Another true life tale from my younger days.
I mentioned in a previous post how I used to own a pair of Duke athletic underwear and I wore them when I wrestled my friend, after mom had washed them with red clothes and they turned pink. However, I had several pairs of them that I used for gym class and the others remained white. I also wore them all the time when pretending to be a jobber in my high school days, alone in the basement.
I would put the underwear on — they really did look like wrestling trunks — and then act out matches on my own. I’d grab the rear of my trunks and hoist myself up for a body slam, or pretend to anyway. I’d throw myself around by grasping the back of the trunks. I’d stand on my head and prop myself against a cement wall while grasping the side of my underwear to impersonate a vertical suplex. I would drape myself over an arm on the couch, pull up on the trunks in the rear and pretend Nikolai Volkoff ws giving me a military press and wedgie. I was a fucked up kid and a jobber whore wannabe. I’d even turn on a tape recorder and announce the match as I was a jobber getting dominated. “Look at that Heenan, this monster just toying with this youngster.” I would use my jump rope and hogtie myself and pretend some dirty heel was humiliating me post match. Who else did this? Good lord. In fact, the only times I ever ejaculated was into those white trunks/panties (since that’s what they looked like). I would put myself in a move, usually the military press, and manage to hold the trunks up my ass, while rubbing the tip of my cock in the trunks and eventually I’d spooge all over them. One time I accidentally came while perched on my head giving myself a vertical suplex. It’s when I was impersonating the Barbarian holding up Ron Cumberledge in his pink trunks for like 30 seconds. So I’m there on my head, my hand grasping the trunks, pulling them, and eventually it just started flowing out. The problem? Because I was sort of pulling the trunks away from my body — I liked to switch and pull on the front of them sometimes like Buzz Sawyer would do — there was nothing from stopping the cum from just squirting out and down my body. Aagh. Got it in the couch. That was fun cleaning up.
So this was not a normal teenage existence (this continued for years and years and years except I graduated to using Speedos instead of those white underwear).

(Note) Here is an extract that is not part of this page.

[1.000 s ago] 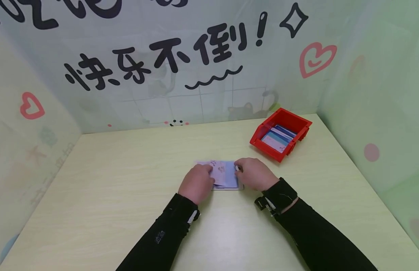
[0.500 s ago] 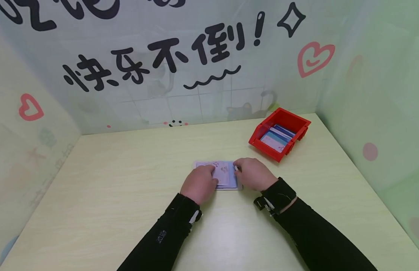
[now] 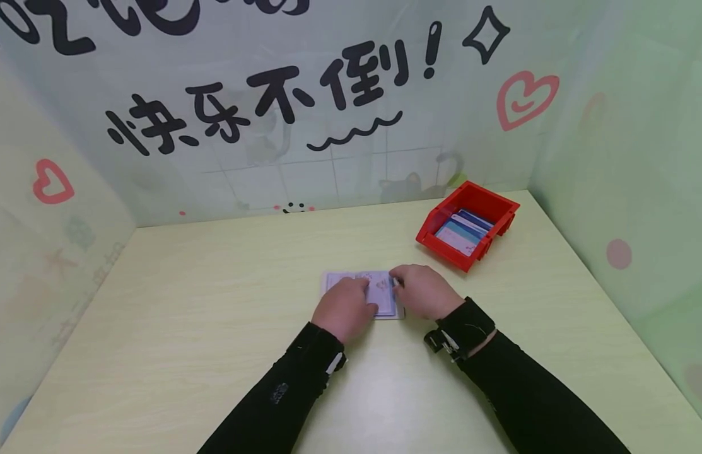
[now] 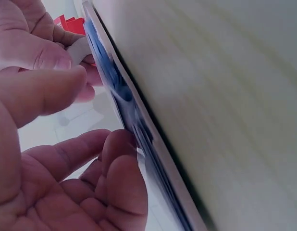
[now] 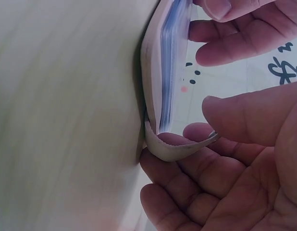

So one day I watched the old WCCW that would air on ESPN. There was a match between the forgettable Jimmy Jack Funk and Steven Casey (Dane). Casey was wearing his very very skimpy white trunks. At one stage, Funk lifted him up for a slam, put his head into the turnbuckle, then put Casey into a tree of woe position in the corner turnbuckle, upside down, dangling. I don’t know why that particular move resonated with me so much. Part of it was the way he held Casey’s trunks on the slam — anyone who’s read me knows I’m a sucker for any trunk pull. Then the way he just deposited him in the corner, like the proverbial sack of potatoes. Then the way Casey was helpless in his skimpy white trunks, exposed, just waiting for Funk to punish him. So I decided to impersonate it in my own white trunks. I put my head into the corner of the couch, then went upside down and dangled my feet off the back so I was basically in a tree of woe. My head was near the floor (with that same couch I would impersonate Demolition’s finishing move where a jobber was perched on their knee then ravaged with a devastating elbow drop). I’m just hanging there. In my white undies. When I hear footsteps VERY CLOSE. Now our basement probably had a dozen steps. Then you had to make a slight turn to see the couch area. Usually I would hear someone coming right away and have time to make sure everything was fine. But this time it was mom BOUNDING down the steps and I only heard her as she’s near the bottom. Holy fuck!
In an instant I got down, grabbed my pants that were on the floor and SPRINTED into a nearby storage room, slamming the door. Oh my christ. She asked if I was okay and if she could come in because that’s why she came down, to get something out of the storage room. It was a miracle I made it there in the first place; I was like a combination of Carl Lewis and Houdini, the way I disengaged from the couch, grabbed the pants and ran away. I told her no. She asked why. I said I had a mother’s day present in there! What? Mother’s Day was like three weeks away and I never would really get my mom anything other than a card. She said, “Oooh, kay,” and thankfully walked away.
Did she believe me? Surely not. She probably thought I was masturbating and ran in there. Teen boys masturbate, so that’s fine she thought that. Humiliating, sure. But imagine being caught in your white athletic underwear — which she still washed for you– hanging upside down while rubbing your little jobber cock through the thin material. Would she have still loved me? Of course. Would she have thought I was a fucked-up freak? Probably. Would she have known I was a submissive jobber boy? Maybe. But as scary as that would have been, as mortifying as it would have been, at least she would have known the truth.